DiffGradCAM: A Class Activation Map Using the Full Model Decision to Solve Unaddressed Adversarial Attacks

TL;DR

This paper introduces DiffGradCAM and DiffGradCAM++, contrastive class activation mapping methods that are resistant to passive fooling attacks, enhancing the robustness of CNN explanations.

Contribution

The paper proposes novel contrastive CAM methods that are immune to passive fooling and introduces SHAM as a benchmark for CAM robustness under adversarial conditions.

Findings

DiffGradCAM matches GradCAM in non-adversarial settings.

DiffGradCAM is resistant to passive fooling attacks.

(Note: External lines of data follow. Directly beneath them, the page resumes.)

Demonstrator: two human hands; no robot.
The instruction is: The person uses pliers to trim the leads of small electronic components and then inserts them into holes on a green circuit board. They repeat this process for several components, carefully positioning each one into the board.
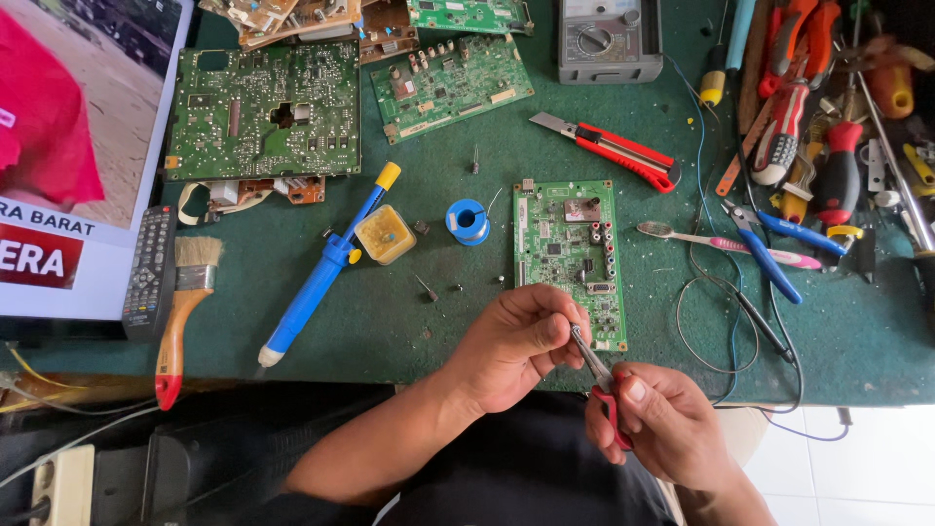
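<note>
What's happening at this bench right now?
A person sits at a green mat crowded with circuit boards and tools. The right hand holds small red-handled pliers, whose tip meets something tiny pinched in the left hand; what it is cannot be made out. Just beyond lies a small green board, with a solder spool and a blue desoldering pump nearby.
</note>
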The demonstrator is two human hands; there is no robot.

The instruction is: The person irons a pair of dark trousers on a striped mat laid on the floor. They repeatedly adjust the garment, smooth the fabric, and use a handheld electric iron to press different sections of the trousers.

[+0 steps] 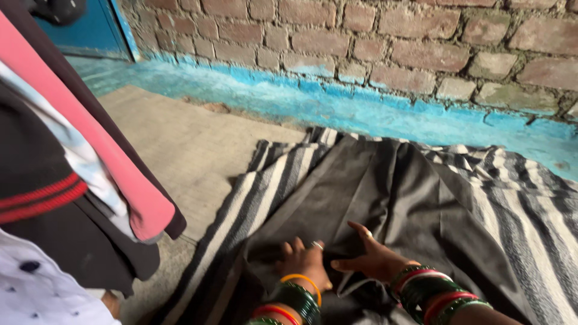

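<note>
A dark grey garment (385, 192) lies spread flat over a black-and-white striped cloth (530, 198) on the floor. My left hand (304, 262), with a ring and bangles at the wrist, presses on the garment's near edge, fingers curled into the fabric. My right hand (370, 256), also wearing several bangles, rests flat on the garment just to the right, fingers pointing left. The two hands almost touch.
Hanging clothes (72, 174) in black, pink, white and red fill the left side. A brick wall (373, 36) with a blue-painted base (337, 102) runs along the back. Bare concrete floor (180, 138) lies left of the cloth.
</note>
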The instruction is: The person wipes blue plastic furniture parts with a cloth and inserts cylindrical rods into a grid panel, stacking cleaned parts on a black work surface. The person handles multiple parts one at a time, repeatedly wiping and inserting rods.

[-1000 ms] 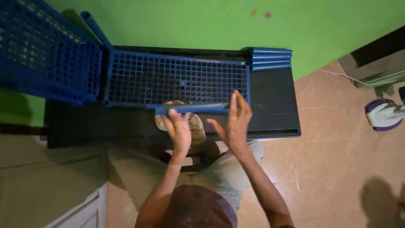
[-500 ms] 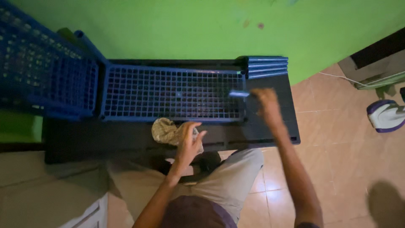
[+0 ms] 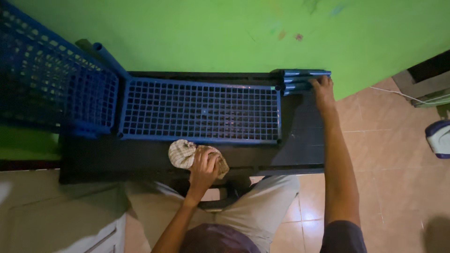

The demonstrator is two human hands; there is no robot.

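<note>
Hands split between cloth and tube stack

Blue plastic rack parts lie spread over a dark table (image 3: 304,154) against the green wall. A flat lattice shelf panel (image 3: 201,110) rests on the tabletop, with nothing on its grid. To its left a second blue lattice piece (image 3: 51,89) stands tilted, also bare. The left hand (image 3: 205,165) is closed over a crumpled checked cloth (image 3: 182,153) at the table's near edge, just below the panel. The right hand (image 3: 323,89) reaches far right, fingers curled onto a stack of blue tubes (image 3: 300,79) beside the panel's corner. By the look of it, the pieces remain separate, unassembled.
</note>
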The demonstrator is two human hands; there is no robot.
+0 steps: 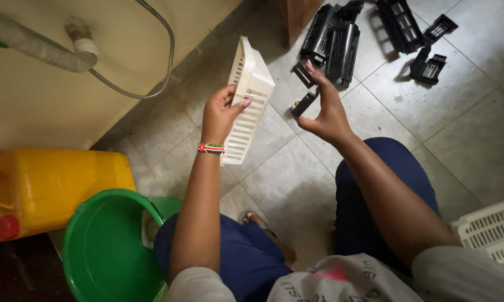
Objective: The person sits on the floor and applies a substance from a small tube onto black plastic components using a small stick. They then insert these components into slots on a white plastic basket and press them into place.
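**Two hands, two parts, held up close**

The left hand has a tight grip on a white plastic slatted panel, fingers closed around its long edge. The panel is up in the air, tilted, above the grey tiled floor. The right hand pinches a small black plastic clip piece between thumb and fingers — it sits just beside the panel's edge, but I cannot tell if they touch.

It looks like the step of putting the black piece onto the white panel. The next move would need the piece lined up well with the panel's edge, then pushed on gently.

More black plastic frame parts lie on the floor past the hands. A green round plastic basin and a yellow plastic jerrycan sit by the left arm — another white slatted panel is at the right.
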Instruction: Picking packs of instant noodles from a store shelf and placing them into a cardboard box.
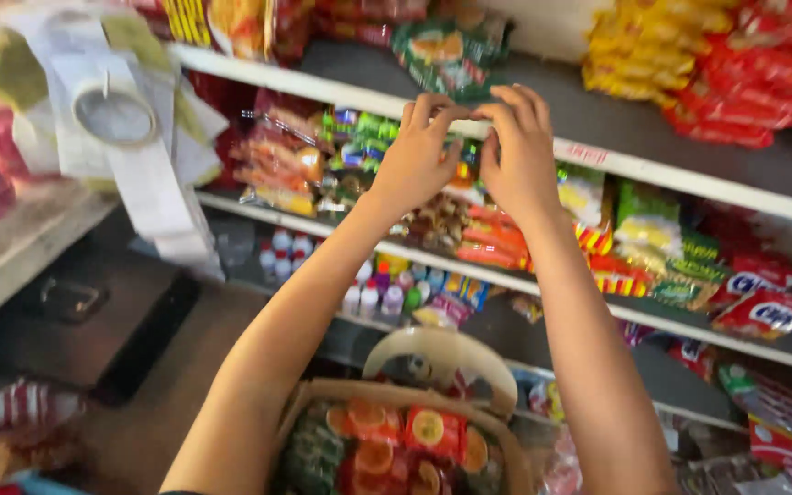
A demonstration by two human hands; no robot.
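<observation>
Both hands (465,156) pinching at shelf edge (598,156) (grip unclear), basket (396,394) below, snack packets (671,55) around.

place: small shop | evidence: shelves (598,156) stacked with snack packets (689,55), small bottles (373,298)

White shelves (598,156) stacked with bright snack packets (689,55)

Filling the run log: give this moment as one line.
left hand: at upper shelf edge | right hand: same edge, fingertips meeting | basket: below, full of packets
</observation>
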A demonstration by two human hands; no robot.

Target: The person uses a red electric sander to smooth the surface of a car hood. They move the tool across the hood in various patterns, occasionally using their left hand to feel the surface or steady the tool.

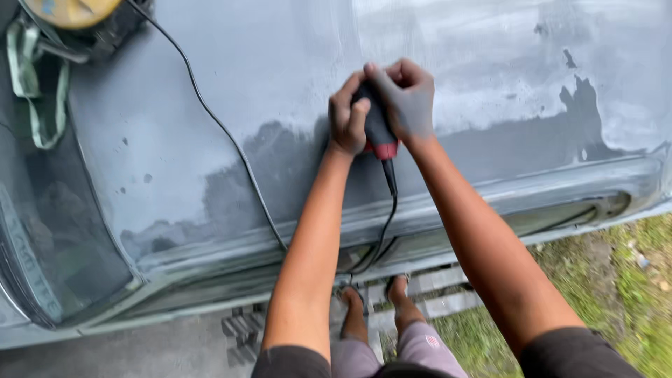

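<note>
Both my hands grip a black and red power sander (379, 131) pressed flat on a grey, sanded car roof panel (280, 77). My left hand (346, 117) wraps its left side, and my right hand (406, 98), dusted grey, covers its top and right side. The sander's black cord (231, 140) leaves its rear, loops down over the roof edge and runs back up across the panel to the top left. Patches of lighter filler and darker bare paint (490, 147) surround the tool.
A yellow and black object (73, 14) with a pale green strap (31, 84) lies at the top left by the dark windscreen glass (49, 224). Below the roof edge are my bare feet (374, 297) on pale slats, with grass (623, 294) at the right.
</note>
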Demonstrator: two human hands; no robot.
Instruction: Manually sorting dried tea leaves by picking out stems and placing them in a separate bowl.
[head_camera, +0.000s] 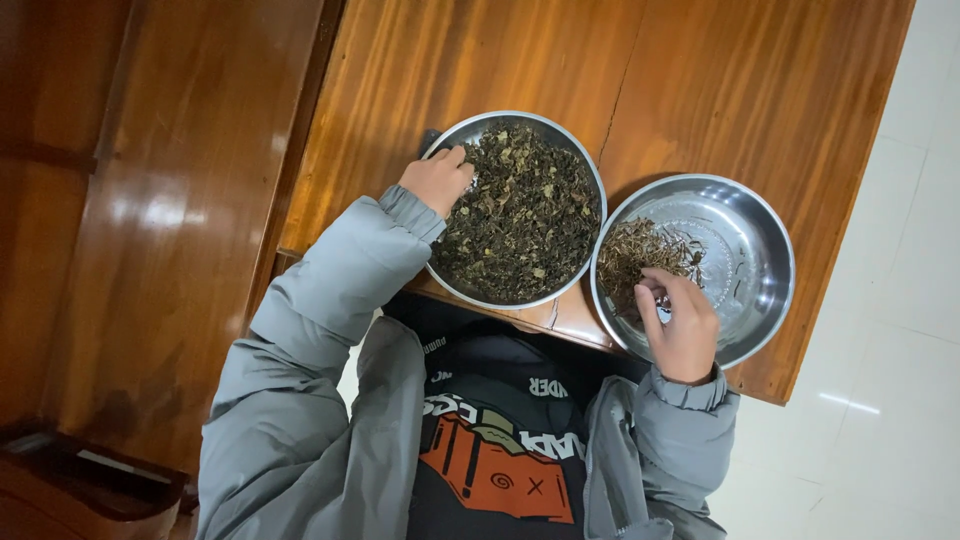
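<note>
The left hand (437, 180) pinches dried leaves at the rim of the full steel bowl (590, 170). The right hand (680, 325), fingers curled on twigs, rests in the second bowl (765, 235) near the counter (480, 60) edge.

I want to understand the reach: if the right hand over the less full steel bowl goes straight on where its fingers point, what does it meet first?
Probably the small heap of dry brown stems in the round steel bowl; the right hand points at it, though height is unclear.

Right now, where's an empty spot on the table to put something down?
Bare wood on the wooden table lies beyond both bowls. The near edge is crowded by the leaf-filled bowl, the steel bowl, the left hand and right hand.
</note>
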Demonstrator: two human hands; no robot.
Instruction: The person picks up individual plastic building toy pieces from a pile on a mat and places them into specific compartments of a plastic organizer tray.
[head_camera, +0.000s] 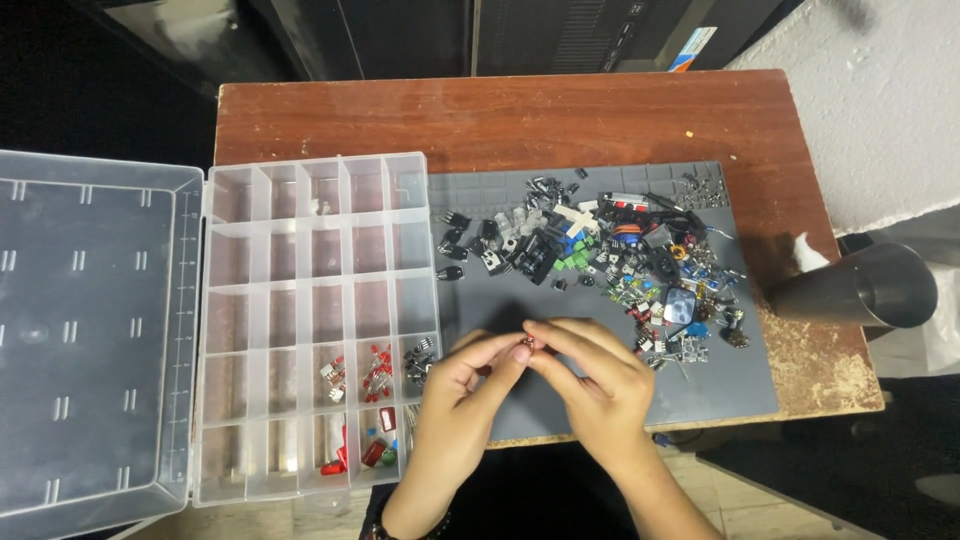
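From my head view, my left hand (455, 385) and right hand (590, 375) meet just in front of the grey mat (600, 400), fingers pinched shut on one small red component (527, 343). I judge it best kept low over the mat in case it slips. Left of the mat, the clear compartment box (318, 320) lies open: red LEDs (377, 372) and a few other parts fill its near compartments, the far ones look bare.

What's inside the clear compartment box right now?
The compartment box is mostly empty cells. Near-right cells hold red LEDs, dark parts, other small red pieces. The left hand hides its corner.
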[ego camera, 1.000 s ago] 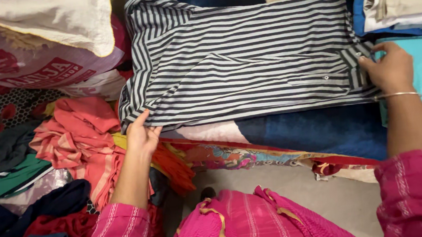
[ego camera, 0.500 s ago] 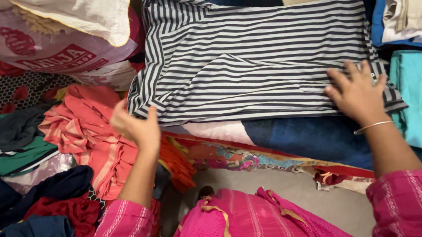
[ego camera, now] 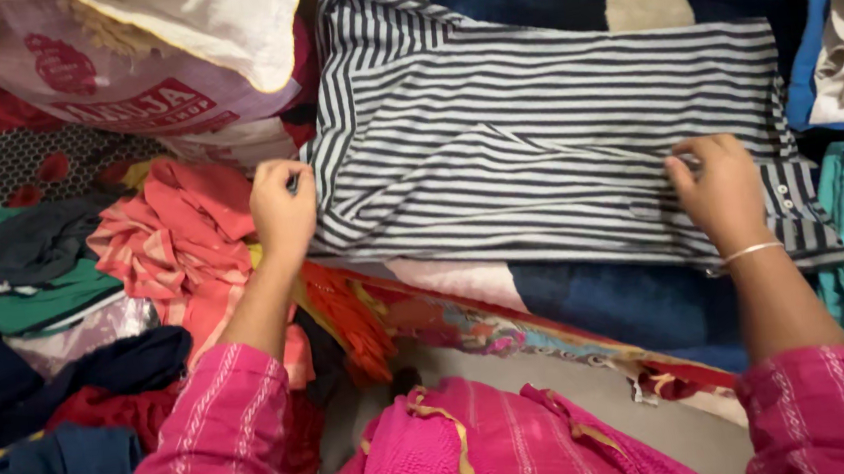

SHAM provides a new benchmark for CAM robustness.

Abstract

Class Activation Mapping (CAM) and its gradient-based variants (e.g., GradCAM) have become standard tools for explaining Convolutional Neural Network (CNN) predictions. However, these approaches typically focus on individual logits, while for neural networks using softmax, the class membership probability estimates depend only on the differences between logits, not on their absolute values. This disconnect leaves standard CAMs vulnerable to adversarial manipulation, such as passive fooling, where a model is trained to produce misleading CAMs without affecting decision performance. To address this vulnerability, we propose DiffGradCAM and its higher-order derivative version DiffGradCAM++, as novel, lightweight, contrastive approaches to class activation mapping that are not susceptible to passive fooling and match the output of standard methods such as GradCAM and GradCAM++ in the non-adversarial case. To test our claims, we introduce Salience-Hoax Activation Maps (SHAMs), a more advanced, entropy-aware form of passive fooling that serves as a benchmark for CAM robustness under adversarial conditions. Together, SHAM and DiffGradCAM establish a new framework for probing and improving the robustness of saliency-based explanations. We validate both contributions across multi-class tasks with few and many classes.